Second, all the hype notwithstanding, AI is still in its infancy. Do we really think that in seven years mankind has made the leap to near-sentient software? People who expect everything fast are liable to be disappointed because this area of technology has a long way to go yet.
And third, point number two is especially true when AI is trying to solve problems as complex and multi-faceted as cancer. Not only can there be different types of cancer in different organs, but the way cancer attacks each specific organ can vary from what happens in another organ. The amount of data required to describe something like this is enormous, and the time required to train a machine to make sense of all of the complex and interacting aspects of the disease is daunting. It’s a lot more complex than analyzing bumper damage.
So What Do We Know?
So much uncertainty. Always in motion is the future. But what do we know right now?

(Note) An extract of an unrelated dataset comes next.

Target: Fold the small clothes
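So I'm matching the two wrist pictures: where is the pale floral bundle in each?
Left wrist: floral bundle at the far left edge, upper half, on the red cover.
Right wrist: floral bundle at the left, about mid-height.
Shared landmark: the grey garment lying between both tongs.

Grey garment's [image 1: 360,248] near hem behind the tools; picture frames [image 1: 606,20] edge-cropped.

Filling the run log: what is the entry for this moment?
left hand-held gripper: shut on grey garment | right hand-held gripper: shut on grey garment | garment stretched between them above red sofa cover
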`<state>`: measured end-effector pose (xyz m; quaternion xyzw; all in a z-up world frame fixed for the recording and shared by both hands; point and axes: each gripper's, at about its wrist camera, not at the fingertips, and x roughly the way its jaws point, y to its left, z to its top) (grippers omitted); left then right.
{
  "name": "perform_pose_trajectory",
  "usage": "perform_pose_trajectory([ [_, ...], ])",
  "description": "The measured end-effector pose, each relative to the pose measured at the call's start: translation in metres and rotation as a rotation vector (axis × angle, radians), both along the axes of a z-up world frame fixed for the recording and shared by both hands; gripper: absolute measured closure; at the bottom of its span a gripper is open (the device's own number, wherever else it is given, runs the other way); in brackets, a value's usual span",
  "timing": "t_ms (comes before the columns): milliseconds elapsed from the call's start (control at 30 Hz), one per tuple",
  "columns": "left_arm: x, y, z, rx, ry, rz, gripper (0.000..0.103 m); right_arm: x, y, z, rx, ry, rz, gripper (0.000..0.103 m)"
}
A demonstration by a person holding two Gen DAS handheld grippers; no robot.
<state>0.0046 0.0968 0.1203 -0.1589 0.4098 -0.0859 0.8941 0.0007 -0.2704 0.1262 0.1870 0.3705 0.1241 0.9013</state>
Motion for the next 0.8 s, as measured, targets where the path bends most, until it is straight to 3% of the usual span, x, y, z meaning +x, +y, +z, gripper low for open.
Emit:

First, we know that whatever else it is, Watson is a tool of amazing breadth and power. Some AI tools tend to be focused on one area. Perhaps visual. Or maybe related to interacting with people. But Watson addresses all of these things: visual, auditory, tone, content, etc. And on top of that, one of its key strengths is the ability to deal directly with unstructured data. Yes, whatever else Watson is or isn’t, it is a formidable package of options.
Second, unlike many things that have come along, IBM has a very vested interest in perfecting and improving Watson. Maybe it won’t always carry that name, but the architecture is solid and likely to only grow stronger.
Third, though many kinks need to be worked out, AI and Watson are going to be major players in building the world our children will live in. Sure, the terms and names might change, but the basic concepts and architecture will persist while getting more sophisticated.
So you have to ask yourself, what am I doing, what is my company doing, to be ready to take advantage of those capabilities? It’s not an idle question but rather a starting point for our planning for the next decade.